▶ [Collection entries]
-------------------------
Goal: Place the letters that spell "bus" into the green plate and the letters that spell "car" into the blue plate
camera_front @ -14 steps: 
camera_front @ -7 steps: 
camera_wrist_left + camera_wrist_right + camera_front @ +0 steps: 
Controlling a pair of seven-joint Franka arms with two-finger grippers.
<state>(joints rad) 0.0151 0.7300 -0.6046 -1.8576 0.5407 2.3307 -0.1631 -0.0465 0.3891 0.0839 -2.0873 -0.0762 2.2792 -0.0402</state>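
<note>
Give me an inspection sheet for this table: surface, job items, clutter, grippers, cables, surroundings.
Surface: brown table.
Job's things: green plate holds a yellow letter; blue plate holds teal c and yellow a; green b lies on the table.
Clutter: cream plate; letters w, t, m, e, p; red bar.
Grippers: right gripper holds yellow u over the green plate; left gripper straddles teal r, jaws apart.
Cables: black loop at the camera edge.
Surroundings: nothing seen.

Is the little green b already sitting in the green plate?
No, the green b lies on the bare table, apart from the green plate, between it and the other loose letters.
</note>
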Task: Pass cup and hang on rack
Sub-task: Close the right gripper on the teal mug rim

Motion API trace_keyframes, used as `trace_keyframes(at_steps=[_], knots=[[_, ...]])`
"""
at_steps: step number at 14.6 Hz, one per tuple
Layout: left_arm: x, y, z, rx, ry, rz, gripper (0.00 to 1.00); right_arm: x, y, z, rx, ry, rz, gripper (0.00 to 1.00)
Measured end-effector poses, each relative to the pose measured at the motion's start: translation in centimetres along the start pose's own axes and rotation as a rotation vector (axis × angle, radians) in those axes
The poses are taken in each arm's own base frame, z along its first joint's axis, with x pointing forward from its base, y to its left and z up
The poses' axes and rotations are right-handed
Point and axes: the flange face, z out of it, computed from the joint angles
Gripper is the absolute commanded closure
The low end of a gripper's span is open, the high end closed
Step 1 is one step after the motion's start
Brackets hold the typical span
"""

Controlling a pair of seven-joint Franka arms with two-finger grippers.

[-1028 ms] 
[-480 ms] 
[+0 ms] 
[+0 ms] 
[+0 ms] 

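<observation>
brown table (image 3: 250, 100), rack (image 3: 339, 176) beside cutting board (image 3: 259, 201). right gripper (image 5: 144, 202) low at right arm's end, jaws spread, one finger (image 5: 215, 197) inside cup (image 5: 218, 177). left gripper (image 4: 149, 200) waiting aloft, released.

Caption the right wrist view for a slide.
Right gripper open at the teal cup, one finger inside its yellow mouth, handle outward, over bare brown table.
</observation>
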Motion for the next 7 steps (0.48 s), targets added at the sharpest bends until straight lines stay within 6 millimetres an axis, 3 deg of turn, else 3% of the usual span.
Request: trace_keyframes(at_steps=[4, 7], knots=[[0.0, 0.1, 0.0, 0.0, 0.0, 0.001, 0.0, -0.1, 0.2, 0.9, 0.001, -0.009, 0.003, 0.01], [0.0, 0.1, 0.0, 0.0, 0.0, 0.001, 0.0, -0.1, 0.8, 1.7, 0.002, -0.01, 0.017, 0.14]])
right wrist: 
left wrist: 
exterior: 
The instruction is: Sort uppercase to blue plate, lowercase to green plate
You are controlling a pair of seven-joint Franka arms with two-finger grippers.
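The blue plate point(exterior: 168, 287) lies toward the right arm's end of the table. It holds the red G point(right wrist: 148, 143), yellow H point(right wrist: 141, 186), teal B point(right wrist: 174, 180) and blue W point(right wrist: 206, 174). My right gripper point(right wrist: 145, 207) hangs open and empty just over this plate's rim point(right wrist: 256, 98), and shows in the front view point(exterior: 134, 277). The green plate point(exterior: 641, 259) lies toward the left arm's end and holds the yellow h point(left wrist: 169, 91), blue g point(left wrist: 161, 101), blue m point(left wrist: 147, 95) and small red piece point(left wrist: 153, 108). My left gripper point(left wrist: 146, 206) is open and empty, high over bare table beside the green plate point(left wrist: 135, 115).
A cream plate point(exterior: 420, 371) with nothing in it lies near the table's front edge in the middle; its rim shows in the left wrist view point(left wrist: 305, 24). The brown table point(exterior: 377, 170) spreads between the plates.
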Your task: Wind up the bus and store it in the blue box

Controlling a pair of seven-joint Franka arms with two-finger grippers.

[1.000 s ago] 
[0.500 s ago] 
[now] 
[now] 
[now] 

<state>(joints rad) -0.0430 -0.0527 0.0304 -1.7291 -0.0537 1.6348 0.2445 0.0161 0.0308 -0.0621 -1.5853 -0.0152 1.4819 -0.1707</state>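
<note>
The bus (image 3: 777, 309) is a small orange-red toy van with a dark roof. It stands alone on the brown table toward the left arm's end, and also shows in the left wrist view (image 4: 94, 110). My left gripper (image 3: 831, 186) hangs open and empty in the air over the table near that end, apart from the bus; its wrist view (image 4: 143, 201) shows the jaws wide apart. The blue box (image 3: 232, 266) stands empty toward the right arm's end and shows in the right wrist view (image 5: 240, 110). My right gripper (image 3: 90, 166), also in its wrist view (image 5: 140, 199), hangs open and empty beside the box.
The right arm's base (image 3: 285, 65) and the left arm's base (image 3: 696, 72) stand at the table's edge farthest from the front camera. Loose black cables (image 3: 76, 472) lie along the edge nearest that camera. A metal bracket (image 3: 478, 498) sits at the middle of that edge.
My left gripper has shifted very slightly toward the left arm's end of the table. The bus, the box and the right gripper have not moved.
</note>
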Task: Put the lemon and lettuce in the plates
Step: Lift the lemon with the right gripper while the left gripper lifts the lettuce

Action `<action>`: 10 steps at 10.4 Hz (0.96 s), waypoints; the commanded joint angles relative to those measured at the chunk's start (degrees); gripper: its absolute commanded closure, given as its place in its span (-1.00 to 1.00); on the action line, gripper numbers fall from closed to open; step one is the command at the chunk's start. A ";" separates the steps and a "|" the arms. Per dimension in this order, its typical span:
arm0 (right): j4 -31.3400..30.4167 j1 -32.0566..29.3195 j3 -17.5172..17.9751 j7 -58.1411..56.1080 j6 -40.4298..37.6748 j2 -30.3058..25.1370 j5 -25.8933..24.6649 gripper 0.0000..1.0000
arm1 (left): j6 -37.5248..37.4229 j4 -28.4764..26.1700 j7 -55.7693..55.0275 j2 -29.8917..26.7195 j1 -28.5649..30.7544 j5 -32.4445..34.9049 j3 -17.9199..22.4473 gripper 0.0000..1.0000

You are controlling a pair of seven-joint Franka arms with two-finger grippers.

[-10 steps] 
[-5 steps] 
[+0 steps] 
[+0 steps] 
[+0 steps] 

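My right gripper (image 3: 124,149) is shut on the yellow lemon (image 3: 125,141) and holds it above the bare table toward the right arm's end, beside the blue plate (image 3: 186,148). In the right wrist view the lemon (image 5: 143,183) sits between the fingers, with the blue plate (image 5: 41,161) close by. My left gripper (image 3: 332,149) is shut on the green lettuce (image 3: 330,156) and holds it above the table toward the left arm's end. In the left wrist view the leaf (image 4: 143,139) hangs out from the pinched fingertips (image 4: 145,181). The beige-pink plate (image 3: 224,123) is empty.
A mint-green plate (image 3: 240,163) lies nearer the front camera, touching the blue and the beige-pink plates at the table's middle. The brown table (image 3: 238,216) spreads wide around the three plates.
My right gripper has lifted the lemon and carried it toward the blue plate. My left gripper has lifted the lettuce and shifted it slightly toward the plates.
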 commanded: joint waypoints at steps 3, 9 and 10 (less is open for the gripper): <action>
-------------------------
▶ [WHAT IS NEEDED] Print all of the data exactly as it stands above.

▶ [TASK RESPONSE]
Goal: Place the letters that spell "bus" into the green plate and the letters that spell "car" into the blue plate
camera_front @ -14 steps: 
camera_front @ -7 steps: 
camera_wrist_left + camera_wrist_right + camera_front @ +0 steps: 
Controlling a pair of seven-joint Franka arms with two-finger grippers.
<state>(joints rad) 0.0151 0.7300 -0.6046 -1.8576 0.5407 2.3307 -0.1631 -0.0465 0.3891 0.0839 -2.0873 -0.0762 2.2792 -0.0402</state>
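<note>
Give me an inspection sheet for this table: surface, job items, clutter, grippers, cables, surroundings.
Surface: brown table.
Job's things: green plate holds a yellow letter; blue plate holds teal c and yellow a; green b lies on the table.
Clutter: cream plate; letters w, t, m, e, p; red bar.
Grippers: right gripper holds yellow u over the green plate; left gripper straddles teal r, jaws apart.
Cables: black loop at the camera edge.
Surroundings: nothing seen.

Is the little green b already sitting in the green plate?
No, the green b lies on the bare table, apart from the green plate, between it and the other loose letters.
</note>
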Task: Pass cup and hang on rack
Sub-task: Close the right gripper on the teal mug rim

Motion API trace_keyframes, used as `trace_keyframes(at_steps=[_], knots=[[_, ...]])`
"""
at_steps: step number at 14.6 Hz, one per tuple
Layout: left_arm: x, y, z, rx, ry, rz, gripper (0.00 to 1.00); right_arm: x, y, z, rx, ry, rz, gripper (0.00 to 1.00)
Measured end-effector poses, each relative to the pose measured at the motion's start: translation in centimetres along the start pose's own axes and rotation as a rotation vector (axis × angle, radians) in those axes
The poses are taken in each arm's own base frame, z along its first joint's axis, with x pointing forward from its base, y to its left and z up
The poses' axes and rotations are right-handed
Point and axes: the flange face, z out of it, computed from the joint angles
Gripper is the absolute commanded closure
The low end of a gripper's span is open, the high end closed
Step 1 is one step after the motion's start
Brackets hold the typical span
"""

Controlling a pair of seven-joint Franka arms with two-finger grippers.

[-1028 ms] 
[-480 ms] 
[+0 ms] 
[+0 ms] 
[+0 ms] 

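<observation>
brown table (image 3: 250, 100), rack (image 3: 339, 176) beside cutting board (image 3: 259, 201). right gripper (image 5: 144, 202) low at right arm's end, jaws spread, one finger (image 5: 215, 197) inside cup (image 5: 218, 177). left gripper (image 4: 149, 200) waiting aloft, released.

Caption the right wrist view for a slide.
Right gripper open at the teal cup, one finger inside its yellow mouth, handle outward, over bare brown table.
</observation>
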Motion for the next 7 steps (0.48 s), targets added at the sharpest bends until straight lines stay within 6 millimetres an axis, 3 deg of turn, else 3% of the usual span.
Request: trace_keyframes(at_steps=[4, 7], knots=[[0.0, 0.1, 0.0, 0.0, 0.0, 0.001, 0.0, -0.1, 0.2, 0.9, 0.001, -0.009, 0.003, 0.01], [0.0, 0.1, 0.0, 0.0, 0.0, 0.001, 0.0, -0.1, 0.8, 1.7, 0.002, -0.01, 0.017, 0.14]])
right wrist: 
left wrist: 
exterior: 
The instruction is: Sort uppercase to blue plate, lowercase to green plate
You are controlling a pair of seven-joint Franka arms with two-finger grippers.
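The blue plate point(exterior: 168, 287) lies toward the right arm's end of the table. It holds the red G point(right wrist: 148, 143), yellow H point(right wrist: 141, 186), teal B point(right wrist: 174, 180) and blue W point(right wrist: 206, 174). My right gripper point(right wrist: 145, 207) hangs open and empty just over this plate's rim point(right wrist: 256, 98), and shows in the front view point(exterior: 134, 277). The green plate point(exterior: 641, 259) lies toward the left arm's end and holds the yellow h point(left wrist: 169, 91), blue g point(left wrist: 161, 101), blue m point(left wrist: 147, 95) and small red piece point(left wrist: 153, 108). My left gripper point(left wrist: 146, 206) is open and empty, high over bare table beside the green plate point(left wrist: 135, 115).
A cream plate point(exterior: 420, 371) with nothing in it lies near the table's front edge in the middle; its rim shows in the left wrist view point(left wrist: 305, 24). The brown table point(exterior: 377, 170) spreads between the plates.
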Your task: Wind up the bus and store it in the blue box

Controlling a pair of seven-joint Franka arms with two-finger grippers.

[1.000 s ago] 
[0.500 s ago] 
[now] 
[now] 
[now] 

<state>(joints rad) -0.0430 -0.0527 0.0304 -1.7291 -0.0537 1.6348 0.2445 0.0161 0.0308 -0.0621 -1.5853 -0.0152 1.4819 -0.1707</state>
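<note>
The bus (image 3: 777, 309) is a small orange-red toy van with a dark roof. It stands alone on the brown table toward the left arm's end, and also shows in the left wrist view (image 4: 94, 110). My left gripper (image 3: 831, 186) hangs open and empty in the air over the table near that end, apart from the bus; its wrist view (image 4: 143, 201) shows the jaws wide apart. The blue box (image 3: 232, 266) stands empty toward the right arm's end and shows in the right wrist view (image 5: 240, 110). My right gripper (image 3: 90, 166), also in its wrist view (image 5: 140, 199), hangs open and empty beside the box.
The right arm's base (image 3: 285, 65) and the left arm's base (image 3: 696, 72) stand at the table's edge farthest from the front camera. Loose black cables (image 3: 76, 472) lie along the edge nearest that camera. A metal bracket (image 3: 478, 498) sits at the middle of that edge.
My left gripper has shifted very slightly toward the left arm's end of the table. The bus, the box and the right gripper have not moved.
</note>
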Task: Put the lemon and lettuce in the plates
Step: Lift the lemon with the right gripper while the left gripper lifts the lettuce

Action `<action>`: 10 steps at 10.4 Hz (0.96 s), waypoints; the commanded joint angles relative to those measured at the chunk's start (degrees); gripper: its absolute commanded closure, given as its place in its span (-1.00 to 1.00); on the action line, gripper numbers fall from closed to open; step one is the command at the chunk's start. A ";" separates the steps and a "|" the arms. Per dimension in this order, its typical span:
arm0 (right): j4 -31.3400..30.4167 j1 -32.0566..29.3195 j3 -17.5172..17.9751 j7 -58.1411..56.1080 j6 -40.4298..37.6748 j2 -30.3058..25.1370 j5 -25.8933..24.6649 gripper 0.0000..1.0000
arm1 (left): j6 -37.5248..37.4229 j4 -28.4764..26.1700 j7 -55.7693..55.0275 j2 -29.8917..26.7195 j1 -28.5649..30.7544 j5 -32.4445..34.9049 j3 -17.9199..22.4473 gripper 0.0000..1.0000

You are controlling a pair of seven-joint Franka arms with two-finger grippers.

[-10 steps] 
[-5 steps] 
[+0 steps] 
[+0 steps] 
[+0 steps] 

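My right gripper (image 3: 124,149) is shut on the yellow lemon (image 3: 125,141) and holds it above the bare table toward the right arm's end, beside the blue plate (image 3: 186,148). In the right wrist view the lemon (image 5: 143,183) sits between the fingers, with the blue plate (image 5: 41,161) close by. My left gripper (image 3: 332,149) is shut on the green lettuce (image 3: 330,156) and holds it above the table toward the left arm's end. In the left wrist view the leaf (image 4: 143,139) hangs out from the pinched fingertips (image 4: 145,181). The beige-pink plate (image 3: 224,123) is empty.
A mint-green plate (image 3: 240,163) lies nearer the front camera, touching the blue and the beige-pink plates at the table's middle. The brown table (image 3: 238,216) spreads wide around the three plates.
My right gripper has lifted the lemon and carried it toward the blue plate. My left gripper has lifted the lettuce and shifted it slightly toward the plates.
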 commanded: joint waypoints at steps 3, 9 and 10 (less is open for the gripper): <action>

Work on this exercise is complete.